The Hakuhodo J210BkSL is the natural hair counterpart, and is significantly softer. What this means, as I’ve illustrated above, means that it has more flex. It’s not a bad thing, but it also means that if you’re working with very light coloured blushes, you may need to build up colour a little more. If you’re working with pigmented, deeper colours, then it’s easier to get a more natural flush.
The Zoeva #102 brush is a one-off for me as I use it only with cream blushes (or liquid or gel blushes as you prefer). I realise you can apply cream blushes with fingers, but I prefer using this technique, that gets me a more flawless, natural finish.

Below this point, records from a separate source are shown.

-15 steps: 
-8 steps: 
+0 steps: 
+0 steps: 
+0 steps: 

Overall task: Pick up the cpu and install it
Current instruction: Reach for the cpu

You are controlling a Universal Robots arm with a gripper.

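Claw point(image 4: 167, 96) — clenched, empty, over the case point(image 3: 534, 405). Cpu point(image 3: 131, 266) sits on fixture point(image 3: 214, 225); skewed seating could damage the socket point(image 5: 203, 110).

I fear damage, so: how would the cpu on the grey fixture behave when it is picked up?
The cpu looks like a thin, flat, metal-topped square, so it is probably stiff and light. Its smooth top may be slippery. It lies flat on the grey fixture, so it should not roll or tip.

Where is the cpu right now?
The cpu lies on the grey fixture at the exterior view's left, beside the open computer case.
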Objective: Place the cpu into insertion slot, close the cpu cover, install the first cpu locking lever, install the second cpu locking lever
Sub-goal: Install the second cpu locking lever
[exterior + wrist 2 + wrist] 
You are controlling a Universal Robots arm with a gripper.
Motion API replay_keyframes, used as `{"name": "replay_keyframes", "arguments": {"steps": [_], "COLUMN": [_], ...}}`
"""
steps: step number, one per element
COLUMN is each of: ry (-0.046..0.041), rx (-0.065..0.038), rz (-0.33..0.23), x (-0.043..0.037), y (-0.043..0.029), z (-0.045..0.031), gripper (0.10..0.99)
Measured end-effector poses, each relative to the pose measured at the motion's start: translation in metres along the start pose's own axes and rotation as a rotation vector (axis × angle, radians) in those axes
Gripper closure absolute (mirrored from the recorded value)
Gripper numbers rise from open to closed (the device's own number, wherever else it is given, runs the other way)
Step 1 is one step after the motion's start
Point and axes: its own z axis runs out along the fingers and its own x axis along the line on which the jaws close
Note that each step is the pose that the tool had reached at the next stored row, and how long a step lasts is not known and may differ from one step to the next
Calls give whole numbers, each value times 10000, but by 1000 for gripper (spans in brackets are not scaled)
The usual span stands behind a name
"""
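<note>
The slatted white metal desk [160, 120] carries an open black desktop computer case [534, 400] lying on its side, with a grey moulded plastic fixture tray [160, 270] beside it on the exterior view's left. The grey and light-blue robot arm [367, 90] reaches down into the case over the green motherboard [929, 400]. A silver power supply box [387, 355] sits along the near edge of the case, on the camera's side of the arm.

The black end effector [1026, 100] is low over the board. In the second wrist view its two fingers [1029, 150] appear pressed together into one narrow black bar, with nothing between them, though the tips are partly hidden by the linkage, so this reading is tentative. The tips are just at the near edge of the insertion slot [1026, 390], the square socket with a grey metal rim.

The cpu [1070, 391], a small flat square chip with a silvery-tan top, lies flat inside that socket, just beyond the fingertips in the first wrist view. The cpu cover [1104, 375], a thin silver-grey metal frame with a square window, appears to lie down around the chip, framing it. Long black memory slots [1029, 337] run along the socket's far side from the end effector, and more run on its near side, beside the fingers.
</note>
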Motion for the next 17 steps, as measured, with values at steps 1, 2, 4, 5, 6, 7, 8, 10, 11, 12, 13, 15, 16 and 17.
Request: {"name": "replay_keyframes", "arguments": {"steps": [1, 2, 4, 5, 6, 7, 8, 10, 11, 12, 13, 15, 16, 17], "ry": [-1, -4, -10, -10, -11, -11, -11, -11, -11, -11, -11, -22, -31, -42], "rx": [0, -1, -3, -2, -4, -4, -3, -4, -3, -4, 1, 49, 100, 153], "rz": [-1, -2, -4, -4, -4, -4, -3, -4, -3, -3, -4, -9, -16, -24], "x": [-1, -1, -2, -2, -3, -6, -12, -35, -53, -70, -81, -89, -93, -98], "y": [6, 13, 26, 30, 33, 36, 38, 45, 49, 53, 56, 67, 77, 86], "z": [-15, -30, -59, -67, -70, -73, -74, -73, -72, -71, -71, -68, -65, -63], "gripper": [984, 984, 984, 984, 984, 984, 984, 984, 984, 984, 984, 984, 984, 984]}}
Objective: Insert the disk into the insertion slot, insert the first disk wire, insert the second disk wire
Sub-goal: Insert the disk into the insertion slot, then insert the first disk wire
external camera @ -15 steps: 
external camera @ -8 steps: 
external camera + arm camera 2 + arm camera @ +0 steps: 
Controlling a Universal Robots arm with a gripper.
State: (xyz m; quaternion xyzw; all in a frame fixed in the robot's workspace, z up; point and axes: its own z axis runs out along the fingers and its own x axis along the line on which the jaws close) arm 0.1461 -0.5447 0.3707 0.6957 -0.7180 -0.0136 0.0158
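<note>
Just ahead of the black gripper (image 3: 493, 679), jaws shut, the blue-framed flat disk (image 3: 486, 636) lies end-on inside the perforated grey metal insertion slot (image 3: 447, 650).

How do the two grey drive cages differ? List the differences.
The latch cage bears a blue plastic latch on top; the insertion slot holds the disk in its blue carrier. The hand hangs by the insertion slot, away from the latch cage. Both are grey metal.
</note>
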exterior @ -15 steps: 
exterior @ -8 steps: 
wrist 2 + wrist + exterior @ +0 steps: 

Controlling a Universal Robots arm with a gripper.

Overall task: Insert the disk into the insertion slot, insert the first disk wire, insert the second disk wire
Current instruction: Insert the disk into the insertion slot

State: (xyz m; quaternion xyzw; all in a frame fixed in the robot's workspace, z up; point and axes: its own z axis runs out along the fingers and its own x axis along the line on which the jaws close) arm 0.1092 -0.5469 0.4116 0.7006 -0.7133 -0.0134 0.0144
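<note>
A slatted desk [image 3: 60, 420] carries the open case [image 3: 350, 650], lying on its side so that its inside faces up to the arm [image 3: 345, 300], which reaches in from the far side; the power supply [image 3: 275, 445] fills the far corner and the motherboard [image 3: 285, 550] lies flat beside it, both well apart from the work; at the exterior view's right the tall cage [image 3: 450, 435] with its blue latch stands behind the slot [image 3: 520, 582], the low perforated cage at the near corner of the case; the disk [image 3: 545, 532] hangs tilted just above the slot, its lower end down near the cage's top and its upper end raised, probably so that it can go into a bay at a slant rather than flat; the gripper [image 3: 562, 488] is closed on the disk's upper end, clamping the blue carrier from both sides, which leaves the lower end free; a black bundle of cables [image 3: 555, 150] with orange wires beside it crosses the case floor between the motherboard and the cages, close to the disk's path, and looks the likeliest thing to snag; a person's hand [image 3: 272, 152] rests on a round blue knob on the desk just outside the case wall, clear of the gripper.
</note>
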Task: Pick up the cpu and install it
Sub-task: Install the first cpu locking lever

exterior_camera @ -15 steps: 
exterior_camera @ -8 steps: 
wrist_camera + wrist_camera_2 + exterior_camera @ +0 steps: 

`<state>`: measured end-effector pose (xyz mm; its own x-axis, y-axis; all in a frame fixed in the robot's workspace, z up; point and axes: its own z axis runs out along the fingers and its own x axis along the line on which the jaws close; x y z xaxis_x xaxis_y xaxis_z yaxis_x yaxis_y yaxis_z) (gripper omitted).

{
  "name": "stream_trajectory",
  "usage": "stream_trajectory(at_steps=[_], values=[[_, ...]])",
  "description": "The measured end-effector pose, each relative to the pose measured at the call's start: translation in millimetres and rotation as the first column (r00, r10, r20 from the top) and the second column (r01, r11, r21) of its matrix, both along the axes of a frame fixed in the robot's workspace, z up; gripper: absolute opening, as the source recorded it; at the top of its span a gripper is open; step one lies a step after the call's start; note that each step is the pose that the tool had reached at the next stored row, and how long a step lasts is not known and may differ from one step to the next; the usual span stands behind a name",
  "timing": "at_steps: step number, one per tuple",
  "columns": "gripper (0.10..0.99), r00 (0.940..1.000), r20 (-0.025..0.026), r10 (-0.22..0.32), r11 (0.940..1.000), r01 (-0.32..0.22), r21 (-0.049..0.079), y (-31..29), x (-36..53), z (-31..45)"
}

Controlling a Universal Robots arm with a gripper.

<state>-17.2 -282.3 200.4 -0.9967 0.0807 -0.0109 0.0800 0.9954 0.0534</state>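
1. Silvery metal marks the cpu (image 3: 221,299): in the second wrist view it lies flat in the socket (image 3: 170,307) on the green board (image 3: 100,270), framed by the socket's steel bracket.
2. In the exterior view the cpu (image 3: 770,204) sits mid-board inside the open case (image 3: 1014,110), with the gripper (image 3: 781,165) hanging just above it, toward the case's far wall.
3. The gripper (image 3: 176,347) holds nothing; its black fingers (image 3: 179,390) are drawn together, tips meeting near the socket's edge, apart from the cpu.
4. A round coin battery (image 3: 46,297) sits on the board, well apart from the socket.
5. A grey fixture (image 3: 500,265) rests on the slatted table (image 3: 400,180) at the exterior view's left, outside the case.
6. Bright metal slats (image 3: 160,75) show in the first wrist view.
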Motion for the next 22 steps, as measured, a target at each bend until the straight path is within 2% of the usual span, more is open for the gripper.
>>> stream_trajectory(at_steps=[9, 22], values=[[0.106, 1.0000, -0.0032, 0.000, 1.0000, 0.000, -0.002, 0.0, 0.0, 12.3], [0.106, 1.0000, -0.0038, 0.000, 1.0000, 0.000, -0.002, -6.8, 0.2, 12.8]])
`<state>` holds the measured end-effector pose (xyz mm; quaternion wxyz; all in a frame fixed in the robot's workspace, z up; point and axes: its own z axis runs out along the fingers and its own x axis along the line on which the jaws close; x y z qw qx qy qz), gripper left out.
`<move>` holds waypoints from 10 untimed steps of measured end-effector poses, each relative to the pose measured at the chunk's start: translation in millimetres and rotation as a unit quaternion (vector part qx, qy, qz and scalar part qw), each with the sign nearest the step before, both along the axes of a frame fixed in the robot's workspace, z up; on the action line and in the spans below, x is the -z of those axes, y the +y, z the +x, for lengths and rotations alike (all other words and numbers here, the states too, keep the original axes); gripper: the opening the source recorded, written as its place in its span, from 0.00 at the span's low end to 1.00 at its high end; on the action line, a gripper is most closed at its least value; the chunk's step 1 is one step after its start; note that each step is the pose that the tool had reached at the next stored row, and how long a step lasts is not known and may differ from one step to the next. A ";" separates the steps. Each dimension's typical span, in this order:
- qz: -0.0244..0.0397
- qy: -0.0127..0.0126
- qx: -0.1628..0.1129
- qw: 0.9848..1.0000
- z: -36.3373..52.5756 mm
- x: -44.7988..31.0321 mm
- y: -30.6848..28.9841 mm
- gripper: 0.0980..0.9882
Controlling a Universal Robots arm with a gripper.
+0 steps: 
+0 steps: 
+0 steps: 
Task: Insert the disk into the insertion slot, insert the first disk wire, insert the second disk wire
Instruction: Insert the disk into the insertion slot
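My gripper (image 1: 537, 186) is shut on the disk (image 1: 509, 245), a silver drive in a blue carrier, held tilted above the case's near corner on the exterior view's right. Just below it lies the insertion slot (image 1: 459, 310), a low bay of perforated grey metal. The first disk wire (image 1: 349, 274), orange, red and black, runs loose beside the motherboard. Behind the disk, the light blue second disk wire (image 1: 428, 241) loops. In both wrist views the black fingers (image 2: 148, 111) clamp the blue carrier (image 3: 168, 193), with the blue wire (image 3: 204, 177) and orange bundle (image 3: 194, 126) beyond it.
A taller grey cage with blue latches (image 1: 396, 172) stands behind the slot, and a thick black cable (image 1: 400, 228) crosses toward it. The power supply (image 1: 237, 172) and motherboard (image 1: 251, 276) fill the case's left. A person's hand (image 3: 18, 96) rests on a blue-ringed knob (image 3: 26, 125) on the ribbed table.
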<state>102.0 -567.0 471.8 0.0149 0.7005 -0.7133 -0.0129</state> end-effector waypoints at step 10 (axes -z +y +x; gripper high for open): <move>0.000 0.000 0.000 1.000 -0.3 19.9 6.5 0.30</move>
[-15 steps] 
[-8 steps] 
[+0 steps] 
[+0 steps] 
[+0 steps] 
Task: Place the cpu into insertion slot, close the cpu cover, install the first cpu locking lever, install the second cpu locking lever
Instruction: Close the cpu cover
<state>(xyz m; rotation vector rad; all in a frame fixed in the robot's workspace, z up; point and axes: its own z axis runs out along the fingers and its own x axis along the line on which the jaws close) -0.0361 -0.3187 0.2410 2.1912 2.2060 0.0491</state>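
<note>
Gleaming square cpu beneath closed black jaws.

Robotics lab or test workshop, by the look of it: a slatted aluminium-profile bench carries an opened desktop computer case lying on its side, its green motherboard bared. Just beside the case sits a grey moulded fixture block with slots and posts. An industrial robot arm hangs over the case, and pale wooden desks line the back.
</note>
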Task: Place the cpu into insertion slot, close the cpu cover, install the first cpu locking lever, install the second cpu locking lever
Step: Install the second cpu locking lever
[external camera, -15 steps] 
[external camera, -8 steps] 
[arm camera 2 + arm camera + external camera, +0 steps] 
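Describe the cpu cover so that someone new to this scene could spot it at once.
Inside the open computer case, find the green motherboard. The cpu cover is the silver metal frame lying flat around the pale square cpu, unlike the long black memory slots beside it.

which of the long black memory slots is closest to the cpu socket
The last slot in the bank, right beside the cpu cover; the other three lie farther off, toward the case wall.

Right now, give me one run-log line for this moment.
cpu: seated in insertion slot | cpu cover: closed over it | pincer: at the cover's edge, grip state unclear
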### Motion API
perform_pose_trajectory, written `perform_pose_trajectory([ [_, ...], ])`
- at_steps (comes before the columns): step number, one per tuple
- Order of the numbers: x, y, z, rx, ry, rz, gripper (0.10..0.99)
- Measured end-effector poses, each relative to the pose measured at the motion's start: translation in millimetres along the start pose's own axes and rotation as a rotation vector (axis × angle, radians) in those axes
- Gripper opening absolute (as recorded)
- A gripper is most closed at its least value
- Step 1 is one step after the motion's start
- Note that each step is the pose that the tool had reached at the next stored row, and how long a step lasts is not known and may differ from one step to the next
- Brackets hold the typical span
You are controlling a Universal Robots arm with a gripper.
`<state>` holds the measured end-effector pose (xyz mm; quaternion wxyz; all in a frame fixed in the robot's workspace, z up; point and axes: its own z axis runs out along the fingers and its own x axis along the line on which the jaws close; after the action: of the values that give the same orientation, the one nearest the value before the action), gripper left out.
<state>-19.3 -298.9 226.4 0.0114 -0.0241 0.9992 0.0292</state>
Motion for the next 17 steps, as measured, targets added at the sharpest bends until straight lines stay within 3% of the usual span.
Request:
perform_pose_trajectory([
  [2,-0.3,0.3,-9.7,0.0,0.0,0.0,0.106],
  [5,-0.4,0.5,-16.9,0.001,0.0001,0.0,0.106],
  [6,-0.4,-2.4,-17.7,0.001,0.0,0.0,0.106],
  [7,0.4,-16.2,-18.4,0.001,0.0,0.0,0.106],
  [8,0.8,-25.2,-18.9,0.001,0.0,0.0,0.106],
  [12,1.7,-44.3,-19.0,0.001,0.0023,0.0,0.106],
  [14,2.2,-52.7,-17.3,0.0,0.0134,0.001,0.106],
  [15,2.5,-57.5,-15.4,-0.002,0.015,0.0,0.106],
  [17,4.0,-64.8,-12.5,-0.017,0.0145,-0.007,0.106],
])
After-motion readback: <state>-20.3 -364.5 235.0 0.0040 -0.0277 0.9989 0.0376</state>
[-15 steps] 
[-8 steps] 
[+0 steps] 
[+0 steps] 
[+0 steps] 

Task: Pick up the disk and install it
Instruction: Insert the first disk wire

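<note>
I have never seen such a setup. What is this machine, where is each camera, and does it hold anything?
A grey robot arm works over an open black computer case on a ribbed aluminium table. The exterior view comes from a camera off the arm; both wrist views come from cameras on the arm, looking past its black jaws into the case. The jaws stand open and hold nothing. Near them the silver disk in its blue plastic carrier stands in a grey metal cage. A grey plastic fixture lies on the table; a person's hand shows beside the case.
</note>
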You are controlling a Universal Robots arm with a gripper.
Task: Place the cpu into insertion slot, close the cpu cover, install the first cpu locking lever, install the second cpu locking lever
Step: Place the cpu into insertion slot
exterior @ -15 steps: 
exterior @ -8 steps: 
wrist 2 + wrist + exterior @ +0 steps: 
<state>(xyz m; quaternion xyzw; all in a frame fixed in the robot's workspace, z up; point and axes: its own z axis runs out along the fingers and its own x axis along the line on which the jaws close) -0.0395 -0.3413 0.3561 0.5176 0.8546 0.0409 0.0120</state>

The synthetic bristles mean it’s easier to clean and doesn’t stain from cream blushes, and the density of the brush (which is like a kabuki brush) makes it easier for me to spread and buff out the colour to a more natural finish. The synthetic bristles are also soft, so it doesn’t irritate my skin when I buff out colour.
I don’t use bronzer, but when I do (very very rarely) I either use the Wayne Goss #2 brush, or the NARS bronzer brush which is big, fat behemoth that I like because it can offer a more natural effect. When I use highlighter, which is also quite rare, I also reach for the Wayne Goss #2 brush or the round brushes – MUFE #152 or Hakuhodo J210BkSL that have a smaller head to allow for greater control. I also sometimes use the Hakuhodo B505BkSL if I want a precise application of the highlighter, as it can deposit colour a little strongly.
And this concludes the Makeup Brush Collective!
You may notice how similar my brushes look, after going through these posts. That’s why I say that I’ve reached my saturation point. At this point, I’ve worked out what TYPE of brush I like to use, and I only ever end up buying similar ones, which is really a waste of money! The most expensive brush territory I ventured into was Wayne Goss and Hakuhodo. I stopped there, just before experimenting with other pricey brands like Koyudo and Chikuhodo and their Japanese luxury brush ilk. I guess I’d just realised that I’d had enough! 😛
What is your favourite blush brush or types of blush brushes?
So, my advice to you is to work out the TYPE of brush you like to use and then look for a brand that’s within budget. I went crazy over buying brushes once, even indulging in some crazy expensive ones. I’m glad I woke up from that addiction! 😀 Now, what’s your favourite blush brush?